Ask a Question related to MySQL, Design and Development.
-
Duke Ionescu #1
Settle a debate - to index or not to index?
I have 2 tables:
mysql> desc a;
+---------+------------------+------+-----+---------+-------+
| Field | Type | Null | Key | Default | Extra |
+---------+------------------+------+-----+---------+-------+
| item_id | int(10) unsigned | NO | | 0 | |
+---------+------------------+------+-----+---------+-------+
1 row in set (0.00 sec)
mysql> select count(*) from a;
+----------+
| count(*) |
+----------+
| 38364373 |
+----------+
1 row in set (0.00 sec)
mysql> desc b;
+---------+---------------------+------+-----+---------+----------------+
| Field | Type | Null | Key | Default | Extra
|
+---------+---------------------+------+-----+---------+----------------+
| item_id | int(10) unsigned | NO | PRI | NULL | auto_increment
|
| col2 | int(10) unsigned | NO | MUL | |
|
+---------+---------------------+------+-----+---------+----------------+
5 rows in set (0.01 sec)
mysql> show index from b;
+-------+------------+----------+--------------+-------------+-----------+-------------+----------+--------+------+------------+---------+
| Table | Non_unique | Key_name | Seq_in_index | Column_name |
Collation | Cardinality | Sub_part | Packed | Null | Index_type |
Comment |
+-------+------------+----------+--------------+-------------+-----------+-------------+----------+--------+------+------------+---------+
| b | 0 | PRIMARY | 1 | item_id | A
| 60688657 | NULL | NULL | | BTREE | |
| b | 1 | col2 | 1 | col2 | A
| NULL | NULL | NULL | | BTREE | |
+-------+------------+----------+--------------+-------------+-----------+-------------+----------+--------+------+------------+---------+
3 rows in set (0.00 sec)
mysql> select count(*) from b;
+----------+
| count(*) |
+----------+
| 60688657 |
+----------+
1 row in set (0.00 sec)
There are no duplicates in table a. I want to run the following query:
SELECT col2 FROM a JOIN b USING(`item_id`)
I am arguing that an index (a primary key) on the only column in table
a will not make any difference whatsoever. Our DBA is telling me
otherwise, claiming that w/o an index "it will go thru the whole table
every time it can't find a matching row." It is not clear to me what
he is trying to say; I disagree that it will be any slower to run the
query w/o an index on table a.
I see mysql doing the following: going thru each row in table a using
natural row order and joining table b on it. On the join it uses the
index on `item_id` in table b to see if there is a match and selects
col2 if found. I do not see how an index on table a could optimize
this process.
The DBA also claims that because it would do lookups out of order, it
would have to "seek" more. I don't think one can assume which way it
would be faster - it all depends on how the data is physically laid out
on disk, which we don't know, so no assumptions can be made either way.

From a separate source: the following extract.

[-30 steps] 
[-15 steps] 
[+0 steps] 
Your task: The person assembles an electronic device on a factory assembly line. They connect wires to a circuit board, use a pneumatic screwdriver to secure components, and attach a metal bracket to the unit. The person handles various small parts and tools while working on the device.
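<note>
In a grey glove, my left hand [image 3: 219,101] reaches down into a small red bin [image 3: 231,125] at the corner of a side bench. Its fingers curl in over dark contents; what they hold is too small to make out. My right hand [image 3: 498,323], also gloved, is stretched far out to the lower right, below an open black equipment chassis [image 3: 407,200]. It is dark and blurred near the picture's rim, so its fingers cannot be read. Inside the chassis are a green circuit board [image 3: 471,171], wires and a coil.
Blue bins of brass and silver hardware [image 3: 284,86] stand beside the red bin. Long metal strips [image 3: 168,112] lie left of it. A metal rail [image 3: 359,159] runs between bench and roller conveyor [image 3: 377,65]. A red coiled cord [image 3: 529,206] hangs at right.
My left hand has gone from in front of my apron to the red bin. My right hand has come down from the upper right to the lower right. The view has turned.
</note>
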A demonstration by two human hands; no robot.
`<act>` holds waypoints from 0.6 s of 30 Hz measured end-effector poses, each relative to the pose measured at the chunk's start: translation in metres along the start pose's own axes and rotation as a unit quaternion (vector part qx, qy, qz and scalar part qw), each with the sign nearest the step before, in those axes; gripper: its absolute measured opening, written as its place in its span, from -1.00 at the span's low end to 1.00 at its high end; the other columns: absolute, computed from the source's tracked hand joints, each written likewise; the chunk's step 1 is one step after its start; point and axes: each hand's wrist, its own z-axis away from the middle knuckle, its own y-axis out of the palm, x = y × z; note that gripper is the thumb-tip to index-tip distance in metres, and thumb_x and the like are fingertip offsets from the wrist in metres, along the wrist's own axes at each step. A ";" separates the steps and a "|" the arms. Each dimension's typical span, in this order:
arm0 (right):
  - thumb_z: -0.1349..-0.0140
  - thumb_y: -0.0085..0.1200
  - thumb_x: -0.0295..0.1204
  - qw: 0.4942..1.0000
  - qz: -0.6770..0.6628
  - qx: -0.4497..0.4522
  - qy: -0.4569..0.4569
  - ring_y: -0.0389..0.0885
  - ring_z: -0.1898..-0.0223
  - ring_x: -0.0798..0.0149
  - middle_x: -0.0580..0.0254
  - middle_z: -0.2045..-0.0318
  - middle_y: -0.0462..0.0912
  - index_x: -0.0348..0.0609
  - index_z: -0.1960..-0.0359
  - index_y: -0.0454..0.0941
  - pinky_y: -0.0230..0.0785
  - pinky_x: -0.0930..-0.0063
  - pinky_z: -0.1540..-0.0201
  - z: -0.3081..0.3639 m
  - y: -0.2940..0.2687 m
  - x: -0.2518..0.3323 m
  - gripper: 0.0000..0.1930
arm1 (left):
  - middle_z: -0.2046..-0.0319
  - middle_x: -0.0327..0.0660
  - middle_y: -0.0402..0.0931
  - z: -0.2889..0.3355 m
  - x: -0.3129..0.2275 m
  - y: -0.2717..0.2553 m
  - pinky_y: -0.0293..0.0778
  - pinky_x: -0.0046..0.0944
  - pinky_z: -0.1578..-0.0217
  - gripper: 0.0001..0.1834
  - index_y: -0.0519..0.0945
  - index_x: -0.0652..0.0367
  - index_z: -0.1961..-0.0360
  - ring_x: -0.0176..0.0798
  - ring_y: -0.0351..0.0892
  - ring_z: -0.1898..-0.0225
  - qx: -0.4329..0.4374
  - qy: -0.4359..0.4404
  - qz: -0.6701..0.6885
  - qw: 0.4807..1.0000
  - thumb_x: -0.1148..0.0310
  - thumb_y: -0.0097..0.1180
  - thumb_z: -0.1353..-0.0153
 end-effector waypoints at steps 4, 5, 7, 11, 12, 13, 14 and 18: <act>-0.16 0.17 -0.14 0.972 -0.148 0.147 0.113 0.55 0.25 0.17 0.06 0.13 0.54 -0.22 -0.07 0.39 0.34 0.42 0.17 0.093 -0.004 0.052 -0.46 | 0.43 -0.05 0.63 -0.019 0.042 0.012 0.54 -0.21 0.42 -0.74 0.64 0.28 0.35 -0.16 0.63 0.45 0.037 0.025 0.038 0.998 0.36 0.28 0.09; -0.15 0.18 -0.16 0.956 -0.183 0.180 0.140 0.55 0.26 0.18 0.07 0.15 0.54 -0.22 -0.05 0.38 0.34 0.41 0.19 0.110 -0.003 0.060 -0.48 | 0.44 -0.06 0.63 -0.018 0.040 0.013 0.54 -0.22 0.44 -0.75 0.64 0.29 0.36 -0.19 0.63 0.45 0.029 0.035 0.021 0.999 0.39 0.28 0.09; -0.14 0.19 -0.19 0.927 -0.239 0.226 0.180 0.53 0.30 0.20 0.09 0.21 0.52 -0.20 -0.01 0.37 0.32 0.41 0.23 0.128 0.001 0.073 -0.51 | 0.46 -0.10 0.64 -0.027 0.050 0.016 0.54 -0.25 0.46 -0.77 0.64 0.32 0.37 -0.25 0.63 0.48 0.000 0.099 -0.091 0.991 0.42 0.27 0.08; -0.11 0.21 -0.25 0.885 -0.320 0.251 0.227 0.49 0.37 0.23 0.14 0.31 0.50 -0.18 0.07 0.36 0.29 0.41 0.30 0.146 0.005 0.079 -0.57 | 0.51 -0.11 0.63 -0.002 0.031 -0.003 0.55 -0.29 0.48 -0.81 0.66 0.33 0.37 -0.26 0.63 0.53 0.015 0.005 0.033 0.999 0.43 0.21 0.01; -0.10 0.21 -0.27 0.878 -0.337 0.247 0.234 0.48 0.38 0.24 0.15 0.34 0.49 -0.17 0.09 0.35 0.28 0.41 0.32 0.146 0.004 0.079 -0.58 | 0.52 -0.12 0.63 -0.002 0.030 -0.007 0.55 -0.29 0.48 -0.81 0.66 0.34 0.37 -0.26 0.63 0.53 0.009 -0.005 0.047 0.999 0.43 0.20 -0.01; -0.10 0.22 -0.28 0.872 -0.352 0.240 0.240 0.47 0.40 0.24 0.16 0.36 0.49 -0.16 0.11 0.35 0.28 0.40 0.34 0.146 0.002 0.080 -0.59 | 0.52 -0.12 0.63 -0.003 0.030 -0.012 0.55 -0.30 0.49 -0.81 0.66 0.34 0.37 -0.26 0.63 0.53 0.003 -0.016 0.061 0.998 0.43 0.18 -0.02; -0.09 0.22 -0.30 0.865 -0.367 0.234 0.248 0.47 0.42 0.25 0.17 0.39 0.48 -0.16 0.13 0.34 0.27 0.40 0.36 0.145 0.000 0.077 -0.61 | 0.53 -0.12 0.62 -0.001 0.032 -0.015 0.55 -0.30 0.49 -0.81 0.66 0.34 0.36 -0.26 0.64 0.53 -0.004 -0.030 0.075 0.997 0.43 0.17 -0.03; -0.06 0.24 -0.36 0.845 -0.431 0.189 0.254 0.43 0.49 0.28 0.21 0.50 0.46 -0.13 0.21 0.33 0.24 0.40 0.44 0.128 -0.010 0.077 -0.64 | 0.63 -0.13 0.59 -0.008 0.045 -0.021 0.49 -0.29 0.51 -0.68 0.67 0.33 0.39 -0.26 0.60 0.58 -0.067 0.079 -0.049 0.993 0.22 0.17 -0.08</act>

He also mentioned having to move the row pointer more; I do not know
enough about the innards of mysql to make a comment on this.
EXPLAIN seems to support my reasoning: I created a copy of table a and
added a primary key on it; EXPLAIN says it will scan the same number of
rows in both cases - all of them:
mysql> EXPLAIN SELECT col2 FROM a JOIN b USING(`item_id`);
+----+-------------+-------+--------+---------------+---------+---------+-----------+----------+-------------+
| id | select_type | table | type | possible_keys | key | key_len
| ref | rows | Extra |
+----+-------------+-------+--------+---------------+---------+---------+-----------+----------+-------------+
| 1 | SIMPLE | a | ALL | NULL | NULL | NULL
| NULL | 38364373 | |
| 1 | SIMPLE | b | eq_ref | PRIMARY | PRIMARY | 4
| a.item_id | 1 | Using where |
+----+-------------+-------+--------+---------------+---------+---------+-----------+----------+-------------+
2 rows in set (0.00 sec)
mysql> EXPLAIN SELECT col2 FROM a_indexed JOIN b USING(`item_id`);
+----+-------------+-----------+--------+---------------+---------+---------+-------------------+----------+-------------+
| id | select_type | table | type | possible_keys | key |
key_len | ref | rows | Extra |
+----+-------------+-----------+--------+---------------+---------+---------+-------------------+----------+-------------+
| 1 | SIMPLE | a_indexed | index | PRIMARY | PRIMARY | 4
| NULL | 38364373 | Using index |
| 1 | SIMPLE | b | eq_ref | PRIMARY | PRIMARY | 4
| a_indexed.item_id | 1 | Using where |
+----+-------------+-----------+--------+---------------+---------+---------+-------------------+----------+-------------+
2 rows in set (0.01 sec)
The DBA said that EXPLAIN is just an approximation. While I agree with
this statement, I don't see how it applies to this problem.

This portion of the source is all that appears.